:: Exercise inputs
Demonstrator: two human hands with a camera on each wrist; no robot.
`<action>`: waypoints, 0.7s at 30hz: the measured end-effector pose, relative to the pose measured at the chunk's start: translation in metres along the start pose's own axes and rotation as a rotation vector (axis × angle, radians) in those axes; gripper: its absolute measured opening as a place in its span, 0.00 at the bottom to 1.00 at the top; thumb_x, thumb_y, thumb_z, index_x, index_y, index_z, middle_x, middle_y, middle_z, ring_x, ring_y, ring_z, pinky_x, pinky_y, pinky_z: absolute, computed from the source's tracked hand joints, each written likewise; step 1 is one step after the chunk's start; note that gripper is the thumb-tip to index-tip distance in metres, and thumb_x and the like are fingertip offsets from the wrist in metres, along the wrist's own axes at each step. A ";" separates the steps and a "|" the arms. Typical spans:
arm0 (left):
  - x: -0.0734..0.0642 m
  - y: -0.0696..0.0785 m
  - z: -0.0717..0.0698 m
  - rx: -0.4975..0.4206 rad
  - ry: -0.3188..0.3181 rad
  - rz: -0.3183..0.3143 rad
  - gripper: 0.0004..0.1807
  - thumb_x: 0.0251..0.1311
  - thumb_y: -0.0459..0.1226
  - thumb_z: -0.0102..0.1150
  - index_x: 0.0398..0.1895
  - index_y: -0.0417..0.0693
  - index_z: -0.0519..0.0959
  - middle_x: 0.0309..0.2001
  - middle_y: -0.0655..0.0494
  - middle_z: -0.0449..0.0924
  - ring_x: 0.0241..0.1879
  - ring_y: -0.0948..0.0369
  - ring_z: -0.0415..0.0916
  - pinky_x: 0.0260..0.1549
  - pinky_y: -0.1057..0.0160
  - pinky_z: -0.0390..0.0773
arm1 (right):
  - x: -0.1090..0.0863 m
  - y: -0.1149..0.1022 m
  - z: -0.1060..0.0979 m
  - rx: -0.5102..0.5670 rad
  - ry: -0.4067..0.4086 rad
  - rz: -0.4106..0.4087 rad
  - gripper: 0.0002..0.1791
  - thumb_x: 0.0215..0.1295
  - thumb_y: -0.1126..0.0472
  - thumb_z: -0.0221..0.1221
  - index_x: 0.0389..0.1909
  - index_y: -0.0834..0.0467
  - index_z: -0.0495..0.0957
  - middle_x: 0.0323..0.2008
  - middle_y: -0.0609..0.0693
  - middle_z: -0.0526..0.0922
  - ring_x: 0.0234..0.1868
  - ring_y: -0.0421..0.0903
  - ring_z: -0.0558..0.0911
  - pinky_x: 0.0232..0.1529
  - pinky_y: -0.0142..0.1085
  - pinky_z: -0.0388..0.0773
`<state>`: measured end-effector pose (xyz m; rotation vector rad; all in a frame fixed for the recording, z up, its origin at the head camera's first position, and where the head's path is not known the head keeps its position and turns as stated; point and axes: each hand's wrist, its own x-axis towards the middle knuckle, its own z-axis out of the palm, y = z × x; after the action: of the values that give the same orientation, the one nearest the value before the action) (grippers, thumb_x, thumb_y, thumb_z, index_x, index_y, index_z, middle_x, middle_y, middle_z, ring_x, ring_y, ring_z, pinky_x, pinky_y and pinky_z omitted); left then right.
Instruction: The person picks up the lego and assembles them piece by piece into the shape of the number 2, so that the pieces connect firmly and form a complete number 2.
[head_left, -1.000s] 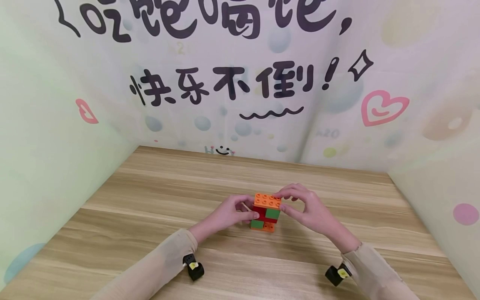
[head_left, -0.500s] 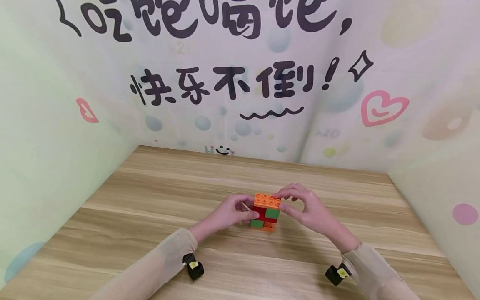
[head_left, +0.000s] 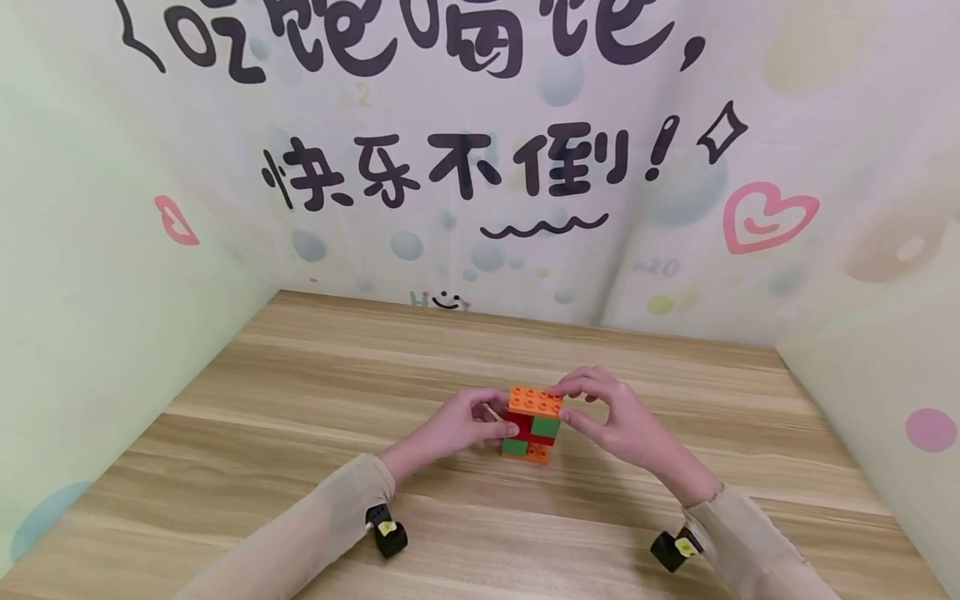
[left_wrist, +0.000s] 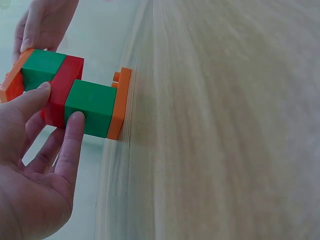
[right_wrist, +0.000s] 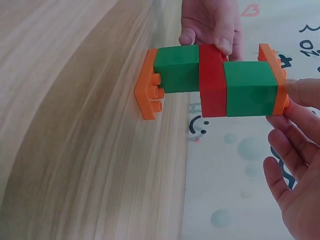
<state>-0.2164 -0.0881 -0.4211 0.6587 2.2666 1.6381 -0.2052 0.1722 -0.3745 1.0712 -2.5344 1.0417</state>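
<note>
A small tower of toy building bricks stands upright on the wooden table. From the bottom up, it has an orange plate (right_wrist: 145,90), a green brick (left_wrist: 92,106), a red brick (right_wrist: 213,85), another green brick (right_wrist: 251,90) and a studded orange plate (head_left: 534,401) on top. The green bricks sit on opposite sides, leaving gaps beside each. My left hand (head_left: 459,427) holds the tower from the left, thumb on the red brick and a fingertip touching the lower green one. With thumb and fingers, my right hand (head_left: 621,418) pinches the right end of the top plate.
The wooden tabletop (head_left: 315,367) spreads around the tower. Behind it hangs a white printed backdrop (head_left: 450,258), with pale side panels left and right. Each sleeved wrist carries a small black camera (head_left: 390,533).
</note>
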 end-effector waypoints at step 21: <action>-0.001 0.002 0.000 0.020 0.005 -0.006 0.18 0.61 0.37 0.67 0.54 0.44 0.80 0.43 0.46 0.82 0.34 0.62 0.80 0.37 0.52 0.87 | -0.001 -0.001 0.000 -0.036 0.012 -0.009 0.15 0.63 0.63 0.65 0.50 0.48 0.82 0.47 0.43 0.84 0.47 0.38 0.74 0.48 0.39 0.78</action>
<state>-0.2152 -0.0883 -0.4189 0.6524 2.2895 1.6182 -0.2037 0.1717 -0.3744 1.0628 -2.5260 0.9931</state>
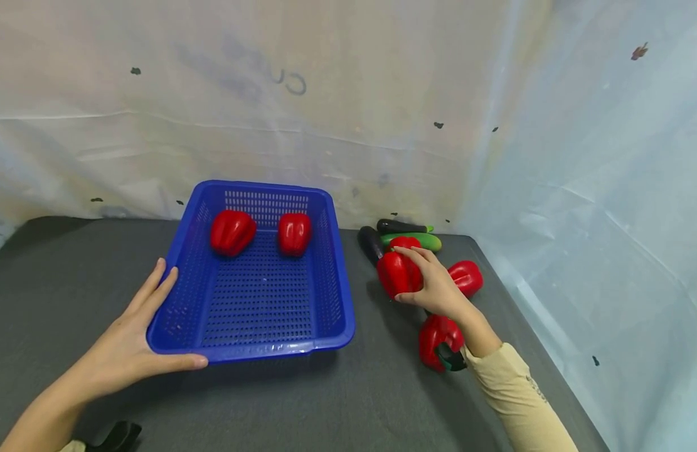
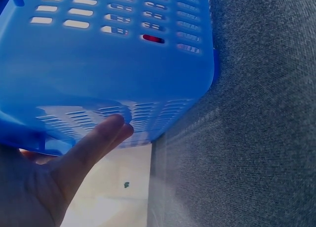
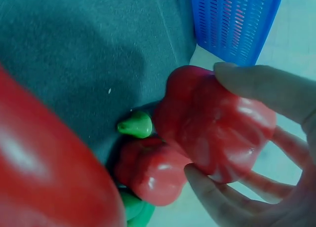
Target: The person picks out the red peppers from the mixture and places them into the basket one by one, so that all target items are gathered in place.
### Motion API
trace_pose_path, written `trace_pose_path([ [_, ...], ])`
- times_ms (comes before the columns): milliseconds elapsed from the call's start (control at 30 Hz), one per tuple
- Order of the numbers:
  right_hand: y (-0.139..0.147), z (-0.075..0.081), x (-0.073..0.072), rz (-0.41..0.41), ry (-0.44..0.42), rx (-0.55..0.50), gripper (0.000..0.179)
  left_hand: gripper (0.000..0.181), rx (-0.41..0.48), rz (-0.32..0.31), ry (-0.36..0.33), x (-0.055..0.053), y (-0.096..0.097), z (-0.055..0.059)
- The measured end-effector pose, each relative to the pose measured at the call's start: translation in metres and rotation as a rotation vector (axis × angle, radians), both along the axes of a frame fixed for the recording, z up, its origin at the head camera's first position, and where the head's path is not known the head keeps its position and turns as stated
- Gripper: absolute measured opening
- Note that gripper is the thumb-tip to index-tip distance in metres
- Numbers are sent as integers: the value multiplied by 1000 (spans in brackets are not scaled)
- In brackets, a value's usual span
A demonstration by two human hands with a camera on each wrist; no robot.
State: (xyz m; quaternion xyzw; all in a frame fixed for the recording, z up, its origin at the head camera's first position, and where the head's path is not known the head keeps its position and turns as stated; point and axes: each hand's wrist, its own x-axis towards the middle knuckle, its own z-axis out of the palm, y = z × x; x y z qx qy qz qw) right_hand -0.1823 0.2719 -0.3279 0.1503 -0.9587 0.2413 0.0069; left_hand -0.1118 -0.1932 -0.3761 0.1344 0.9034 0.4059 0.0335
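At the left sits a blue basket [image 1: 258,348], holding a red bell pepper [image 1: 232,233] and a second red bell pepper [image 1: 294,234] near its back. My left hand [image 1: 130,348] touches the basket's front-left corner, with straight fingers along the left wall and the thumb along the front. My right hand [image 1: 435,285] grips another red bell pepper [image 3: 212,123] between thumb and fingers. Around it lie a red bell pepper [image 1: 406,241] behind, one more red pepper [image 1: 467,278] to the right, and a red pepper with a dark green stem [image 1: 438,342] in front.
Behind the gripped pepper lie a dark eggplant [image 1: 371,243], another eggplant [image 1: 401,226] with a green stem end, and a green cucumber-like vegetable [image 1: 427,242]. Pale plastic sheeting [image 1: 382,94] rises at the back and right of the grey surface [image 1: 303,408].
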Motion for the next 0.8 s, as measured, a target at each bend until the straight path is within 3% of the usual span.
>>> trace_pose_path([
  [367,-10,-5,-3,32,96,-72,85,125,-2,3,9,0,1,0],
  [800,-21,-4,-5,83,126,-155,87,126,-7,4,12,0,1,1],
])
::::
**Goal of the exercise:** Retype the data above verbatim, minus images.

**Task result:**
Demonstrator: two human hands with a camera on each wrist; no robot.
`<action>`: waypoints, 0.7s at 30hz: the measured end-effector pose, relative to the pose measured at the chunk's start: translation in metres along the start pose's own axes and rotation as a rotation vector (axis × angle, radians) in those axes; gripper: its absolute measured opening as a place in its span, 0.00 at the bottom to 1.00 at the top; thumb_x, thumb_y, thumb_z, index_x, index_y, index_z, middle_x, middle_y, middle_z, ring_x, ring_y, ring_z, pinky_x, pinky_y, pinky_z: absolute, computed from the source's tracked hand joints, each written likewise; step 1 is one step after the chunk's start; note that gripper is the thumb-tip to index-tip distance in metres, and thumb_x and the like are fingertip offsets from the wrist in metres, along the wrist's own axes at each step. A ";" separates the steps and a "|" the arms. Typical spans:
arm0 (left):
  - x: -0.0734..0.0642 m
  - y: -0.0696..0.0785 m
  - z: -0.0717..0.0698 m
  - rx: -0.4975..0.4206 rad
  - ry: -0.3188..0.3181 rad
  - rz: -0.3183..0.3143 rad
  - gripper: 0.0004..0.1807
  - thumb_x: 0.0251..0.1311
  - thumb_y: -0.0459..0.1226
  - thumb_z: -0.0102..0.1150
  - index_x: 0.0398..0.1895
  - index_y: -0.0417..0.0693
  - index_z: -0.0519..0.0959
  - middle_x: 0.0309..0.2001
  - middle_y: -0.0655..0.0494
  - middle_z: -0.0449..0.0924
  - ring_x: 0.0241..0.1879
  - ring_y: -0.0948..0.0369
  - ring_z: -0.0415..0.0916
  - pinky_x: 0.0260..0.1549
  - pinky_y: -0.1057..0.0160
  - pinky_z: -0.0390..0.0773
arm1 (right):
  - x: -0.1090..0.0863 m
  - y: -0.1149..0.1022 m
  - z: -0.1060..0.0979 m
  - rx: -0.5102..0.5670 rad
  - ry: -0.4067..0.4086 rad
  - rz: -0.4106..0.4087 rad
  - gripper: 0.0002..0.1791
  - thumb_x: 0.0215..0.1295
  - thumb_y: -0.1126..0.0472
  - thumb_z: -0.0221..0.1221
  - index_x: 0.0389..0.1909
  - index_y: -0.0834..0.0467
  - index_z: -0.0495..0.0957
  - middle_x: 0.0323..0.2008
  - middle_y: -0.0609..0.0693
  - middle_z: -0.0526..0.0922
  - ring_x: 0.0234..0.1868
  - ring_y: -0.0421..0.0903
  - ring_z: -0.0558..0.0911
  - pinky_x: 0.0232..0.1529
  - pinky_y: -0.0142..0.1085
  - pinky_z: -0.0388..0.0773
`<state>`: measured end-effector pose (xyz m; rotation vector rad; all in a frame fixed for the recording, z up, its origin at the head camera's first position, and where the head's path is not known the head keeps its position and turns as stated; point and axes: each hand's wrist, its own x-axis towards the middle knuckle, its own z-axis out of the palm, y = z × x; after the action: of the values that give the same orientation, the one nearest the value before the action) (grippers, thumb_x, thumb_y, thumb_z, index_x, index_y, index_z, middle_x, middle_y, middle_z, ring_x, ring_y, ring_z, pinky_x, pinky_y and pinky_z omitted); left then right.
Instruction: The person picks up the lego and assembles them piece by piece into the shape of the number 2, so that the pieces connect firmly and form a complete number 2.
[head_left, -1.000s] 
[head_left, -0.500s] 
[head_left, +0.000s] 
[left_wrist, +0.000s] 
[right_wrist, +0.000s] 
<state>-0.2164 -0.0881 -0.4211 0.6587 2.2666 1.6381 -0.2052 0.1722 -0.3745 1.0712 -2.5344 1.0417</state>
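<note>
A small tower of toy building bricks stands upright on the wooden table. From the bottom up, it has an orange plate (right_wrist: 145,90), a green brick (left_wrist: 92,106), a red brick (right_wrist: 213,85), another green brick (right_wrist: 251,90) and a studded orange plate (head_left: 534,401) on top. The green bricks sit on opposite sides, leaving gaps beside each. My left hand (head_left: 459,427) holds the tower from the left, thumb on the red brick and a fingertip touching the lower green one. With thumb and fingers, my right hand (head_left: 621,418) pinches the right end of the top plate.
The wooden tabletop (head_left: 315,367) spreads around the tower. Behind it hangs a white printed backdrop (head_left: 450,258), with pale side panels left and right. Each sleeved wrist carries a small black camera (head_left: 390,533).
</note>
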 end-effector waypoints at step 21: <action>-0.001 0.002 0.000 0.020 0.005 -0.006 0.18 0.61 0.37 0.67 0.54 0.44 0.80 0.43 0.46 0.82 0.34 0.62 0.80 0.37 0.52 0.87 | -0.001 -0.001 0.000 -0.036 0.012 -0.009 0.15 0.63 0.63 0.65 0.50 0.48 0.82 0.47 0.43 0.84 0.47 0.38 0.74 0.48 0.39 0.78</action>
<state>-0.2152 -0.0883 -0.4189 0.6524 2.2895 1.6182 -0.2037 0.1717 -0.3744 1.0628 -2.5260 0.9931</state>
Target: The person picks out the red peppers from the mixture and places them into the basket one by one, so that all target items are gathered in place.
### Motion API
trace_pose_path, written `trace_pose_path([ [_, ...], ])`
- times_ms (comes before the columns): milliseconds elapsed from the call's start (control at 30 Hz), one per tuple
- Order of the numbers:
  right_hand: y (-0.139..0.147), z (-0.075..0.081), x (-0.073..0.072), rz (-0.41..0.41), ry (-0.44..0.42), rx (-0.55..0.50), gripper (0.000..0.179)
  left_hand: gripper (0.000..0.181), rx (-0.41..0.48), rz (-0.32..0.31), ry (-0.36..0.33), x (-0.055..0.053), y (-0.096..0.097), z (-0.055..0.059)
- The measured end-effector pose, each relative to the pose measured at the call's start: translation in metres and rotation as a rotation vector (axis × angle, radians), both along the axes of a frame fixed for the recording, z up, its origin at the head camera's first position, and where the head's path is not known the head keeps its position and turns as stated
- Gripper: absolute measured opening
- Note that gripper is the thumb-tip to index-tip distance in metres
- Numbers are sent as integers: the value multiplied by 1000 (spans in brackets are not scaled)
- In brackets, a value's usual span
A demonstration by two human hands with a camera on each wrist; no robot.
State: (xyz m; quaternion xyzw; all in a frame fixed for the recording, z up, its origin at the head camera's first position, and where the head's path is not known the head keeps its position and turns as stated; point and axes: each hand's wrist, its own x-axis towards the middle knuckle, its own z-axis out of the palm, y = z × x; x y z qx qy qz qw) right_hand -0.1823 0.2719 -0.3279 0.1503 -0.9587 0.2413 0.0069; left_hand -0.1118 -0.1932 -0.3761 0.1344 0.9034 0.4059 0.0335
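At the left sits a blue basket [image 1: 258,348], holding a red bell pepper [image 1: 232,233] and a second red bell pepper [image 1: 294,234] near its back. My left hand [image 1: 130,348] touches the basket's front-left corner, with straight fingers along the left wall and the thumb along the front. My right hand [image 1: 435,285] grips another red bell pepper [image 3: 212,123] between thumb and fingers. Around it lie a red bell pepper [image 1: 406,241] behind, one more red pepper [image 1: 467,278] to the right, and a red pepper with a dark green stem [image 1: 438,342] in front.
Behind the gripped pepper lie a dark eggplant [image 1: 371,243], another eggplant [image 1: 401,226] with a green stem end, and a green cucumber-like vegetable [image 1: 427,242]. Pale plastic sheeting [image 1: 382,94] rises at the back and right of the grey surface [image 1: 303,408].
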Motion for the next 0.8 s, as measured, a target at each bend until the straight path is within 3% of the usual span.
>>> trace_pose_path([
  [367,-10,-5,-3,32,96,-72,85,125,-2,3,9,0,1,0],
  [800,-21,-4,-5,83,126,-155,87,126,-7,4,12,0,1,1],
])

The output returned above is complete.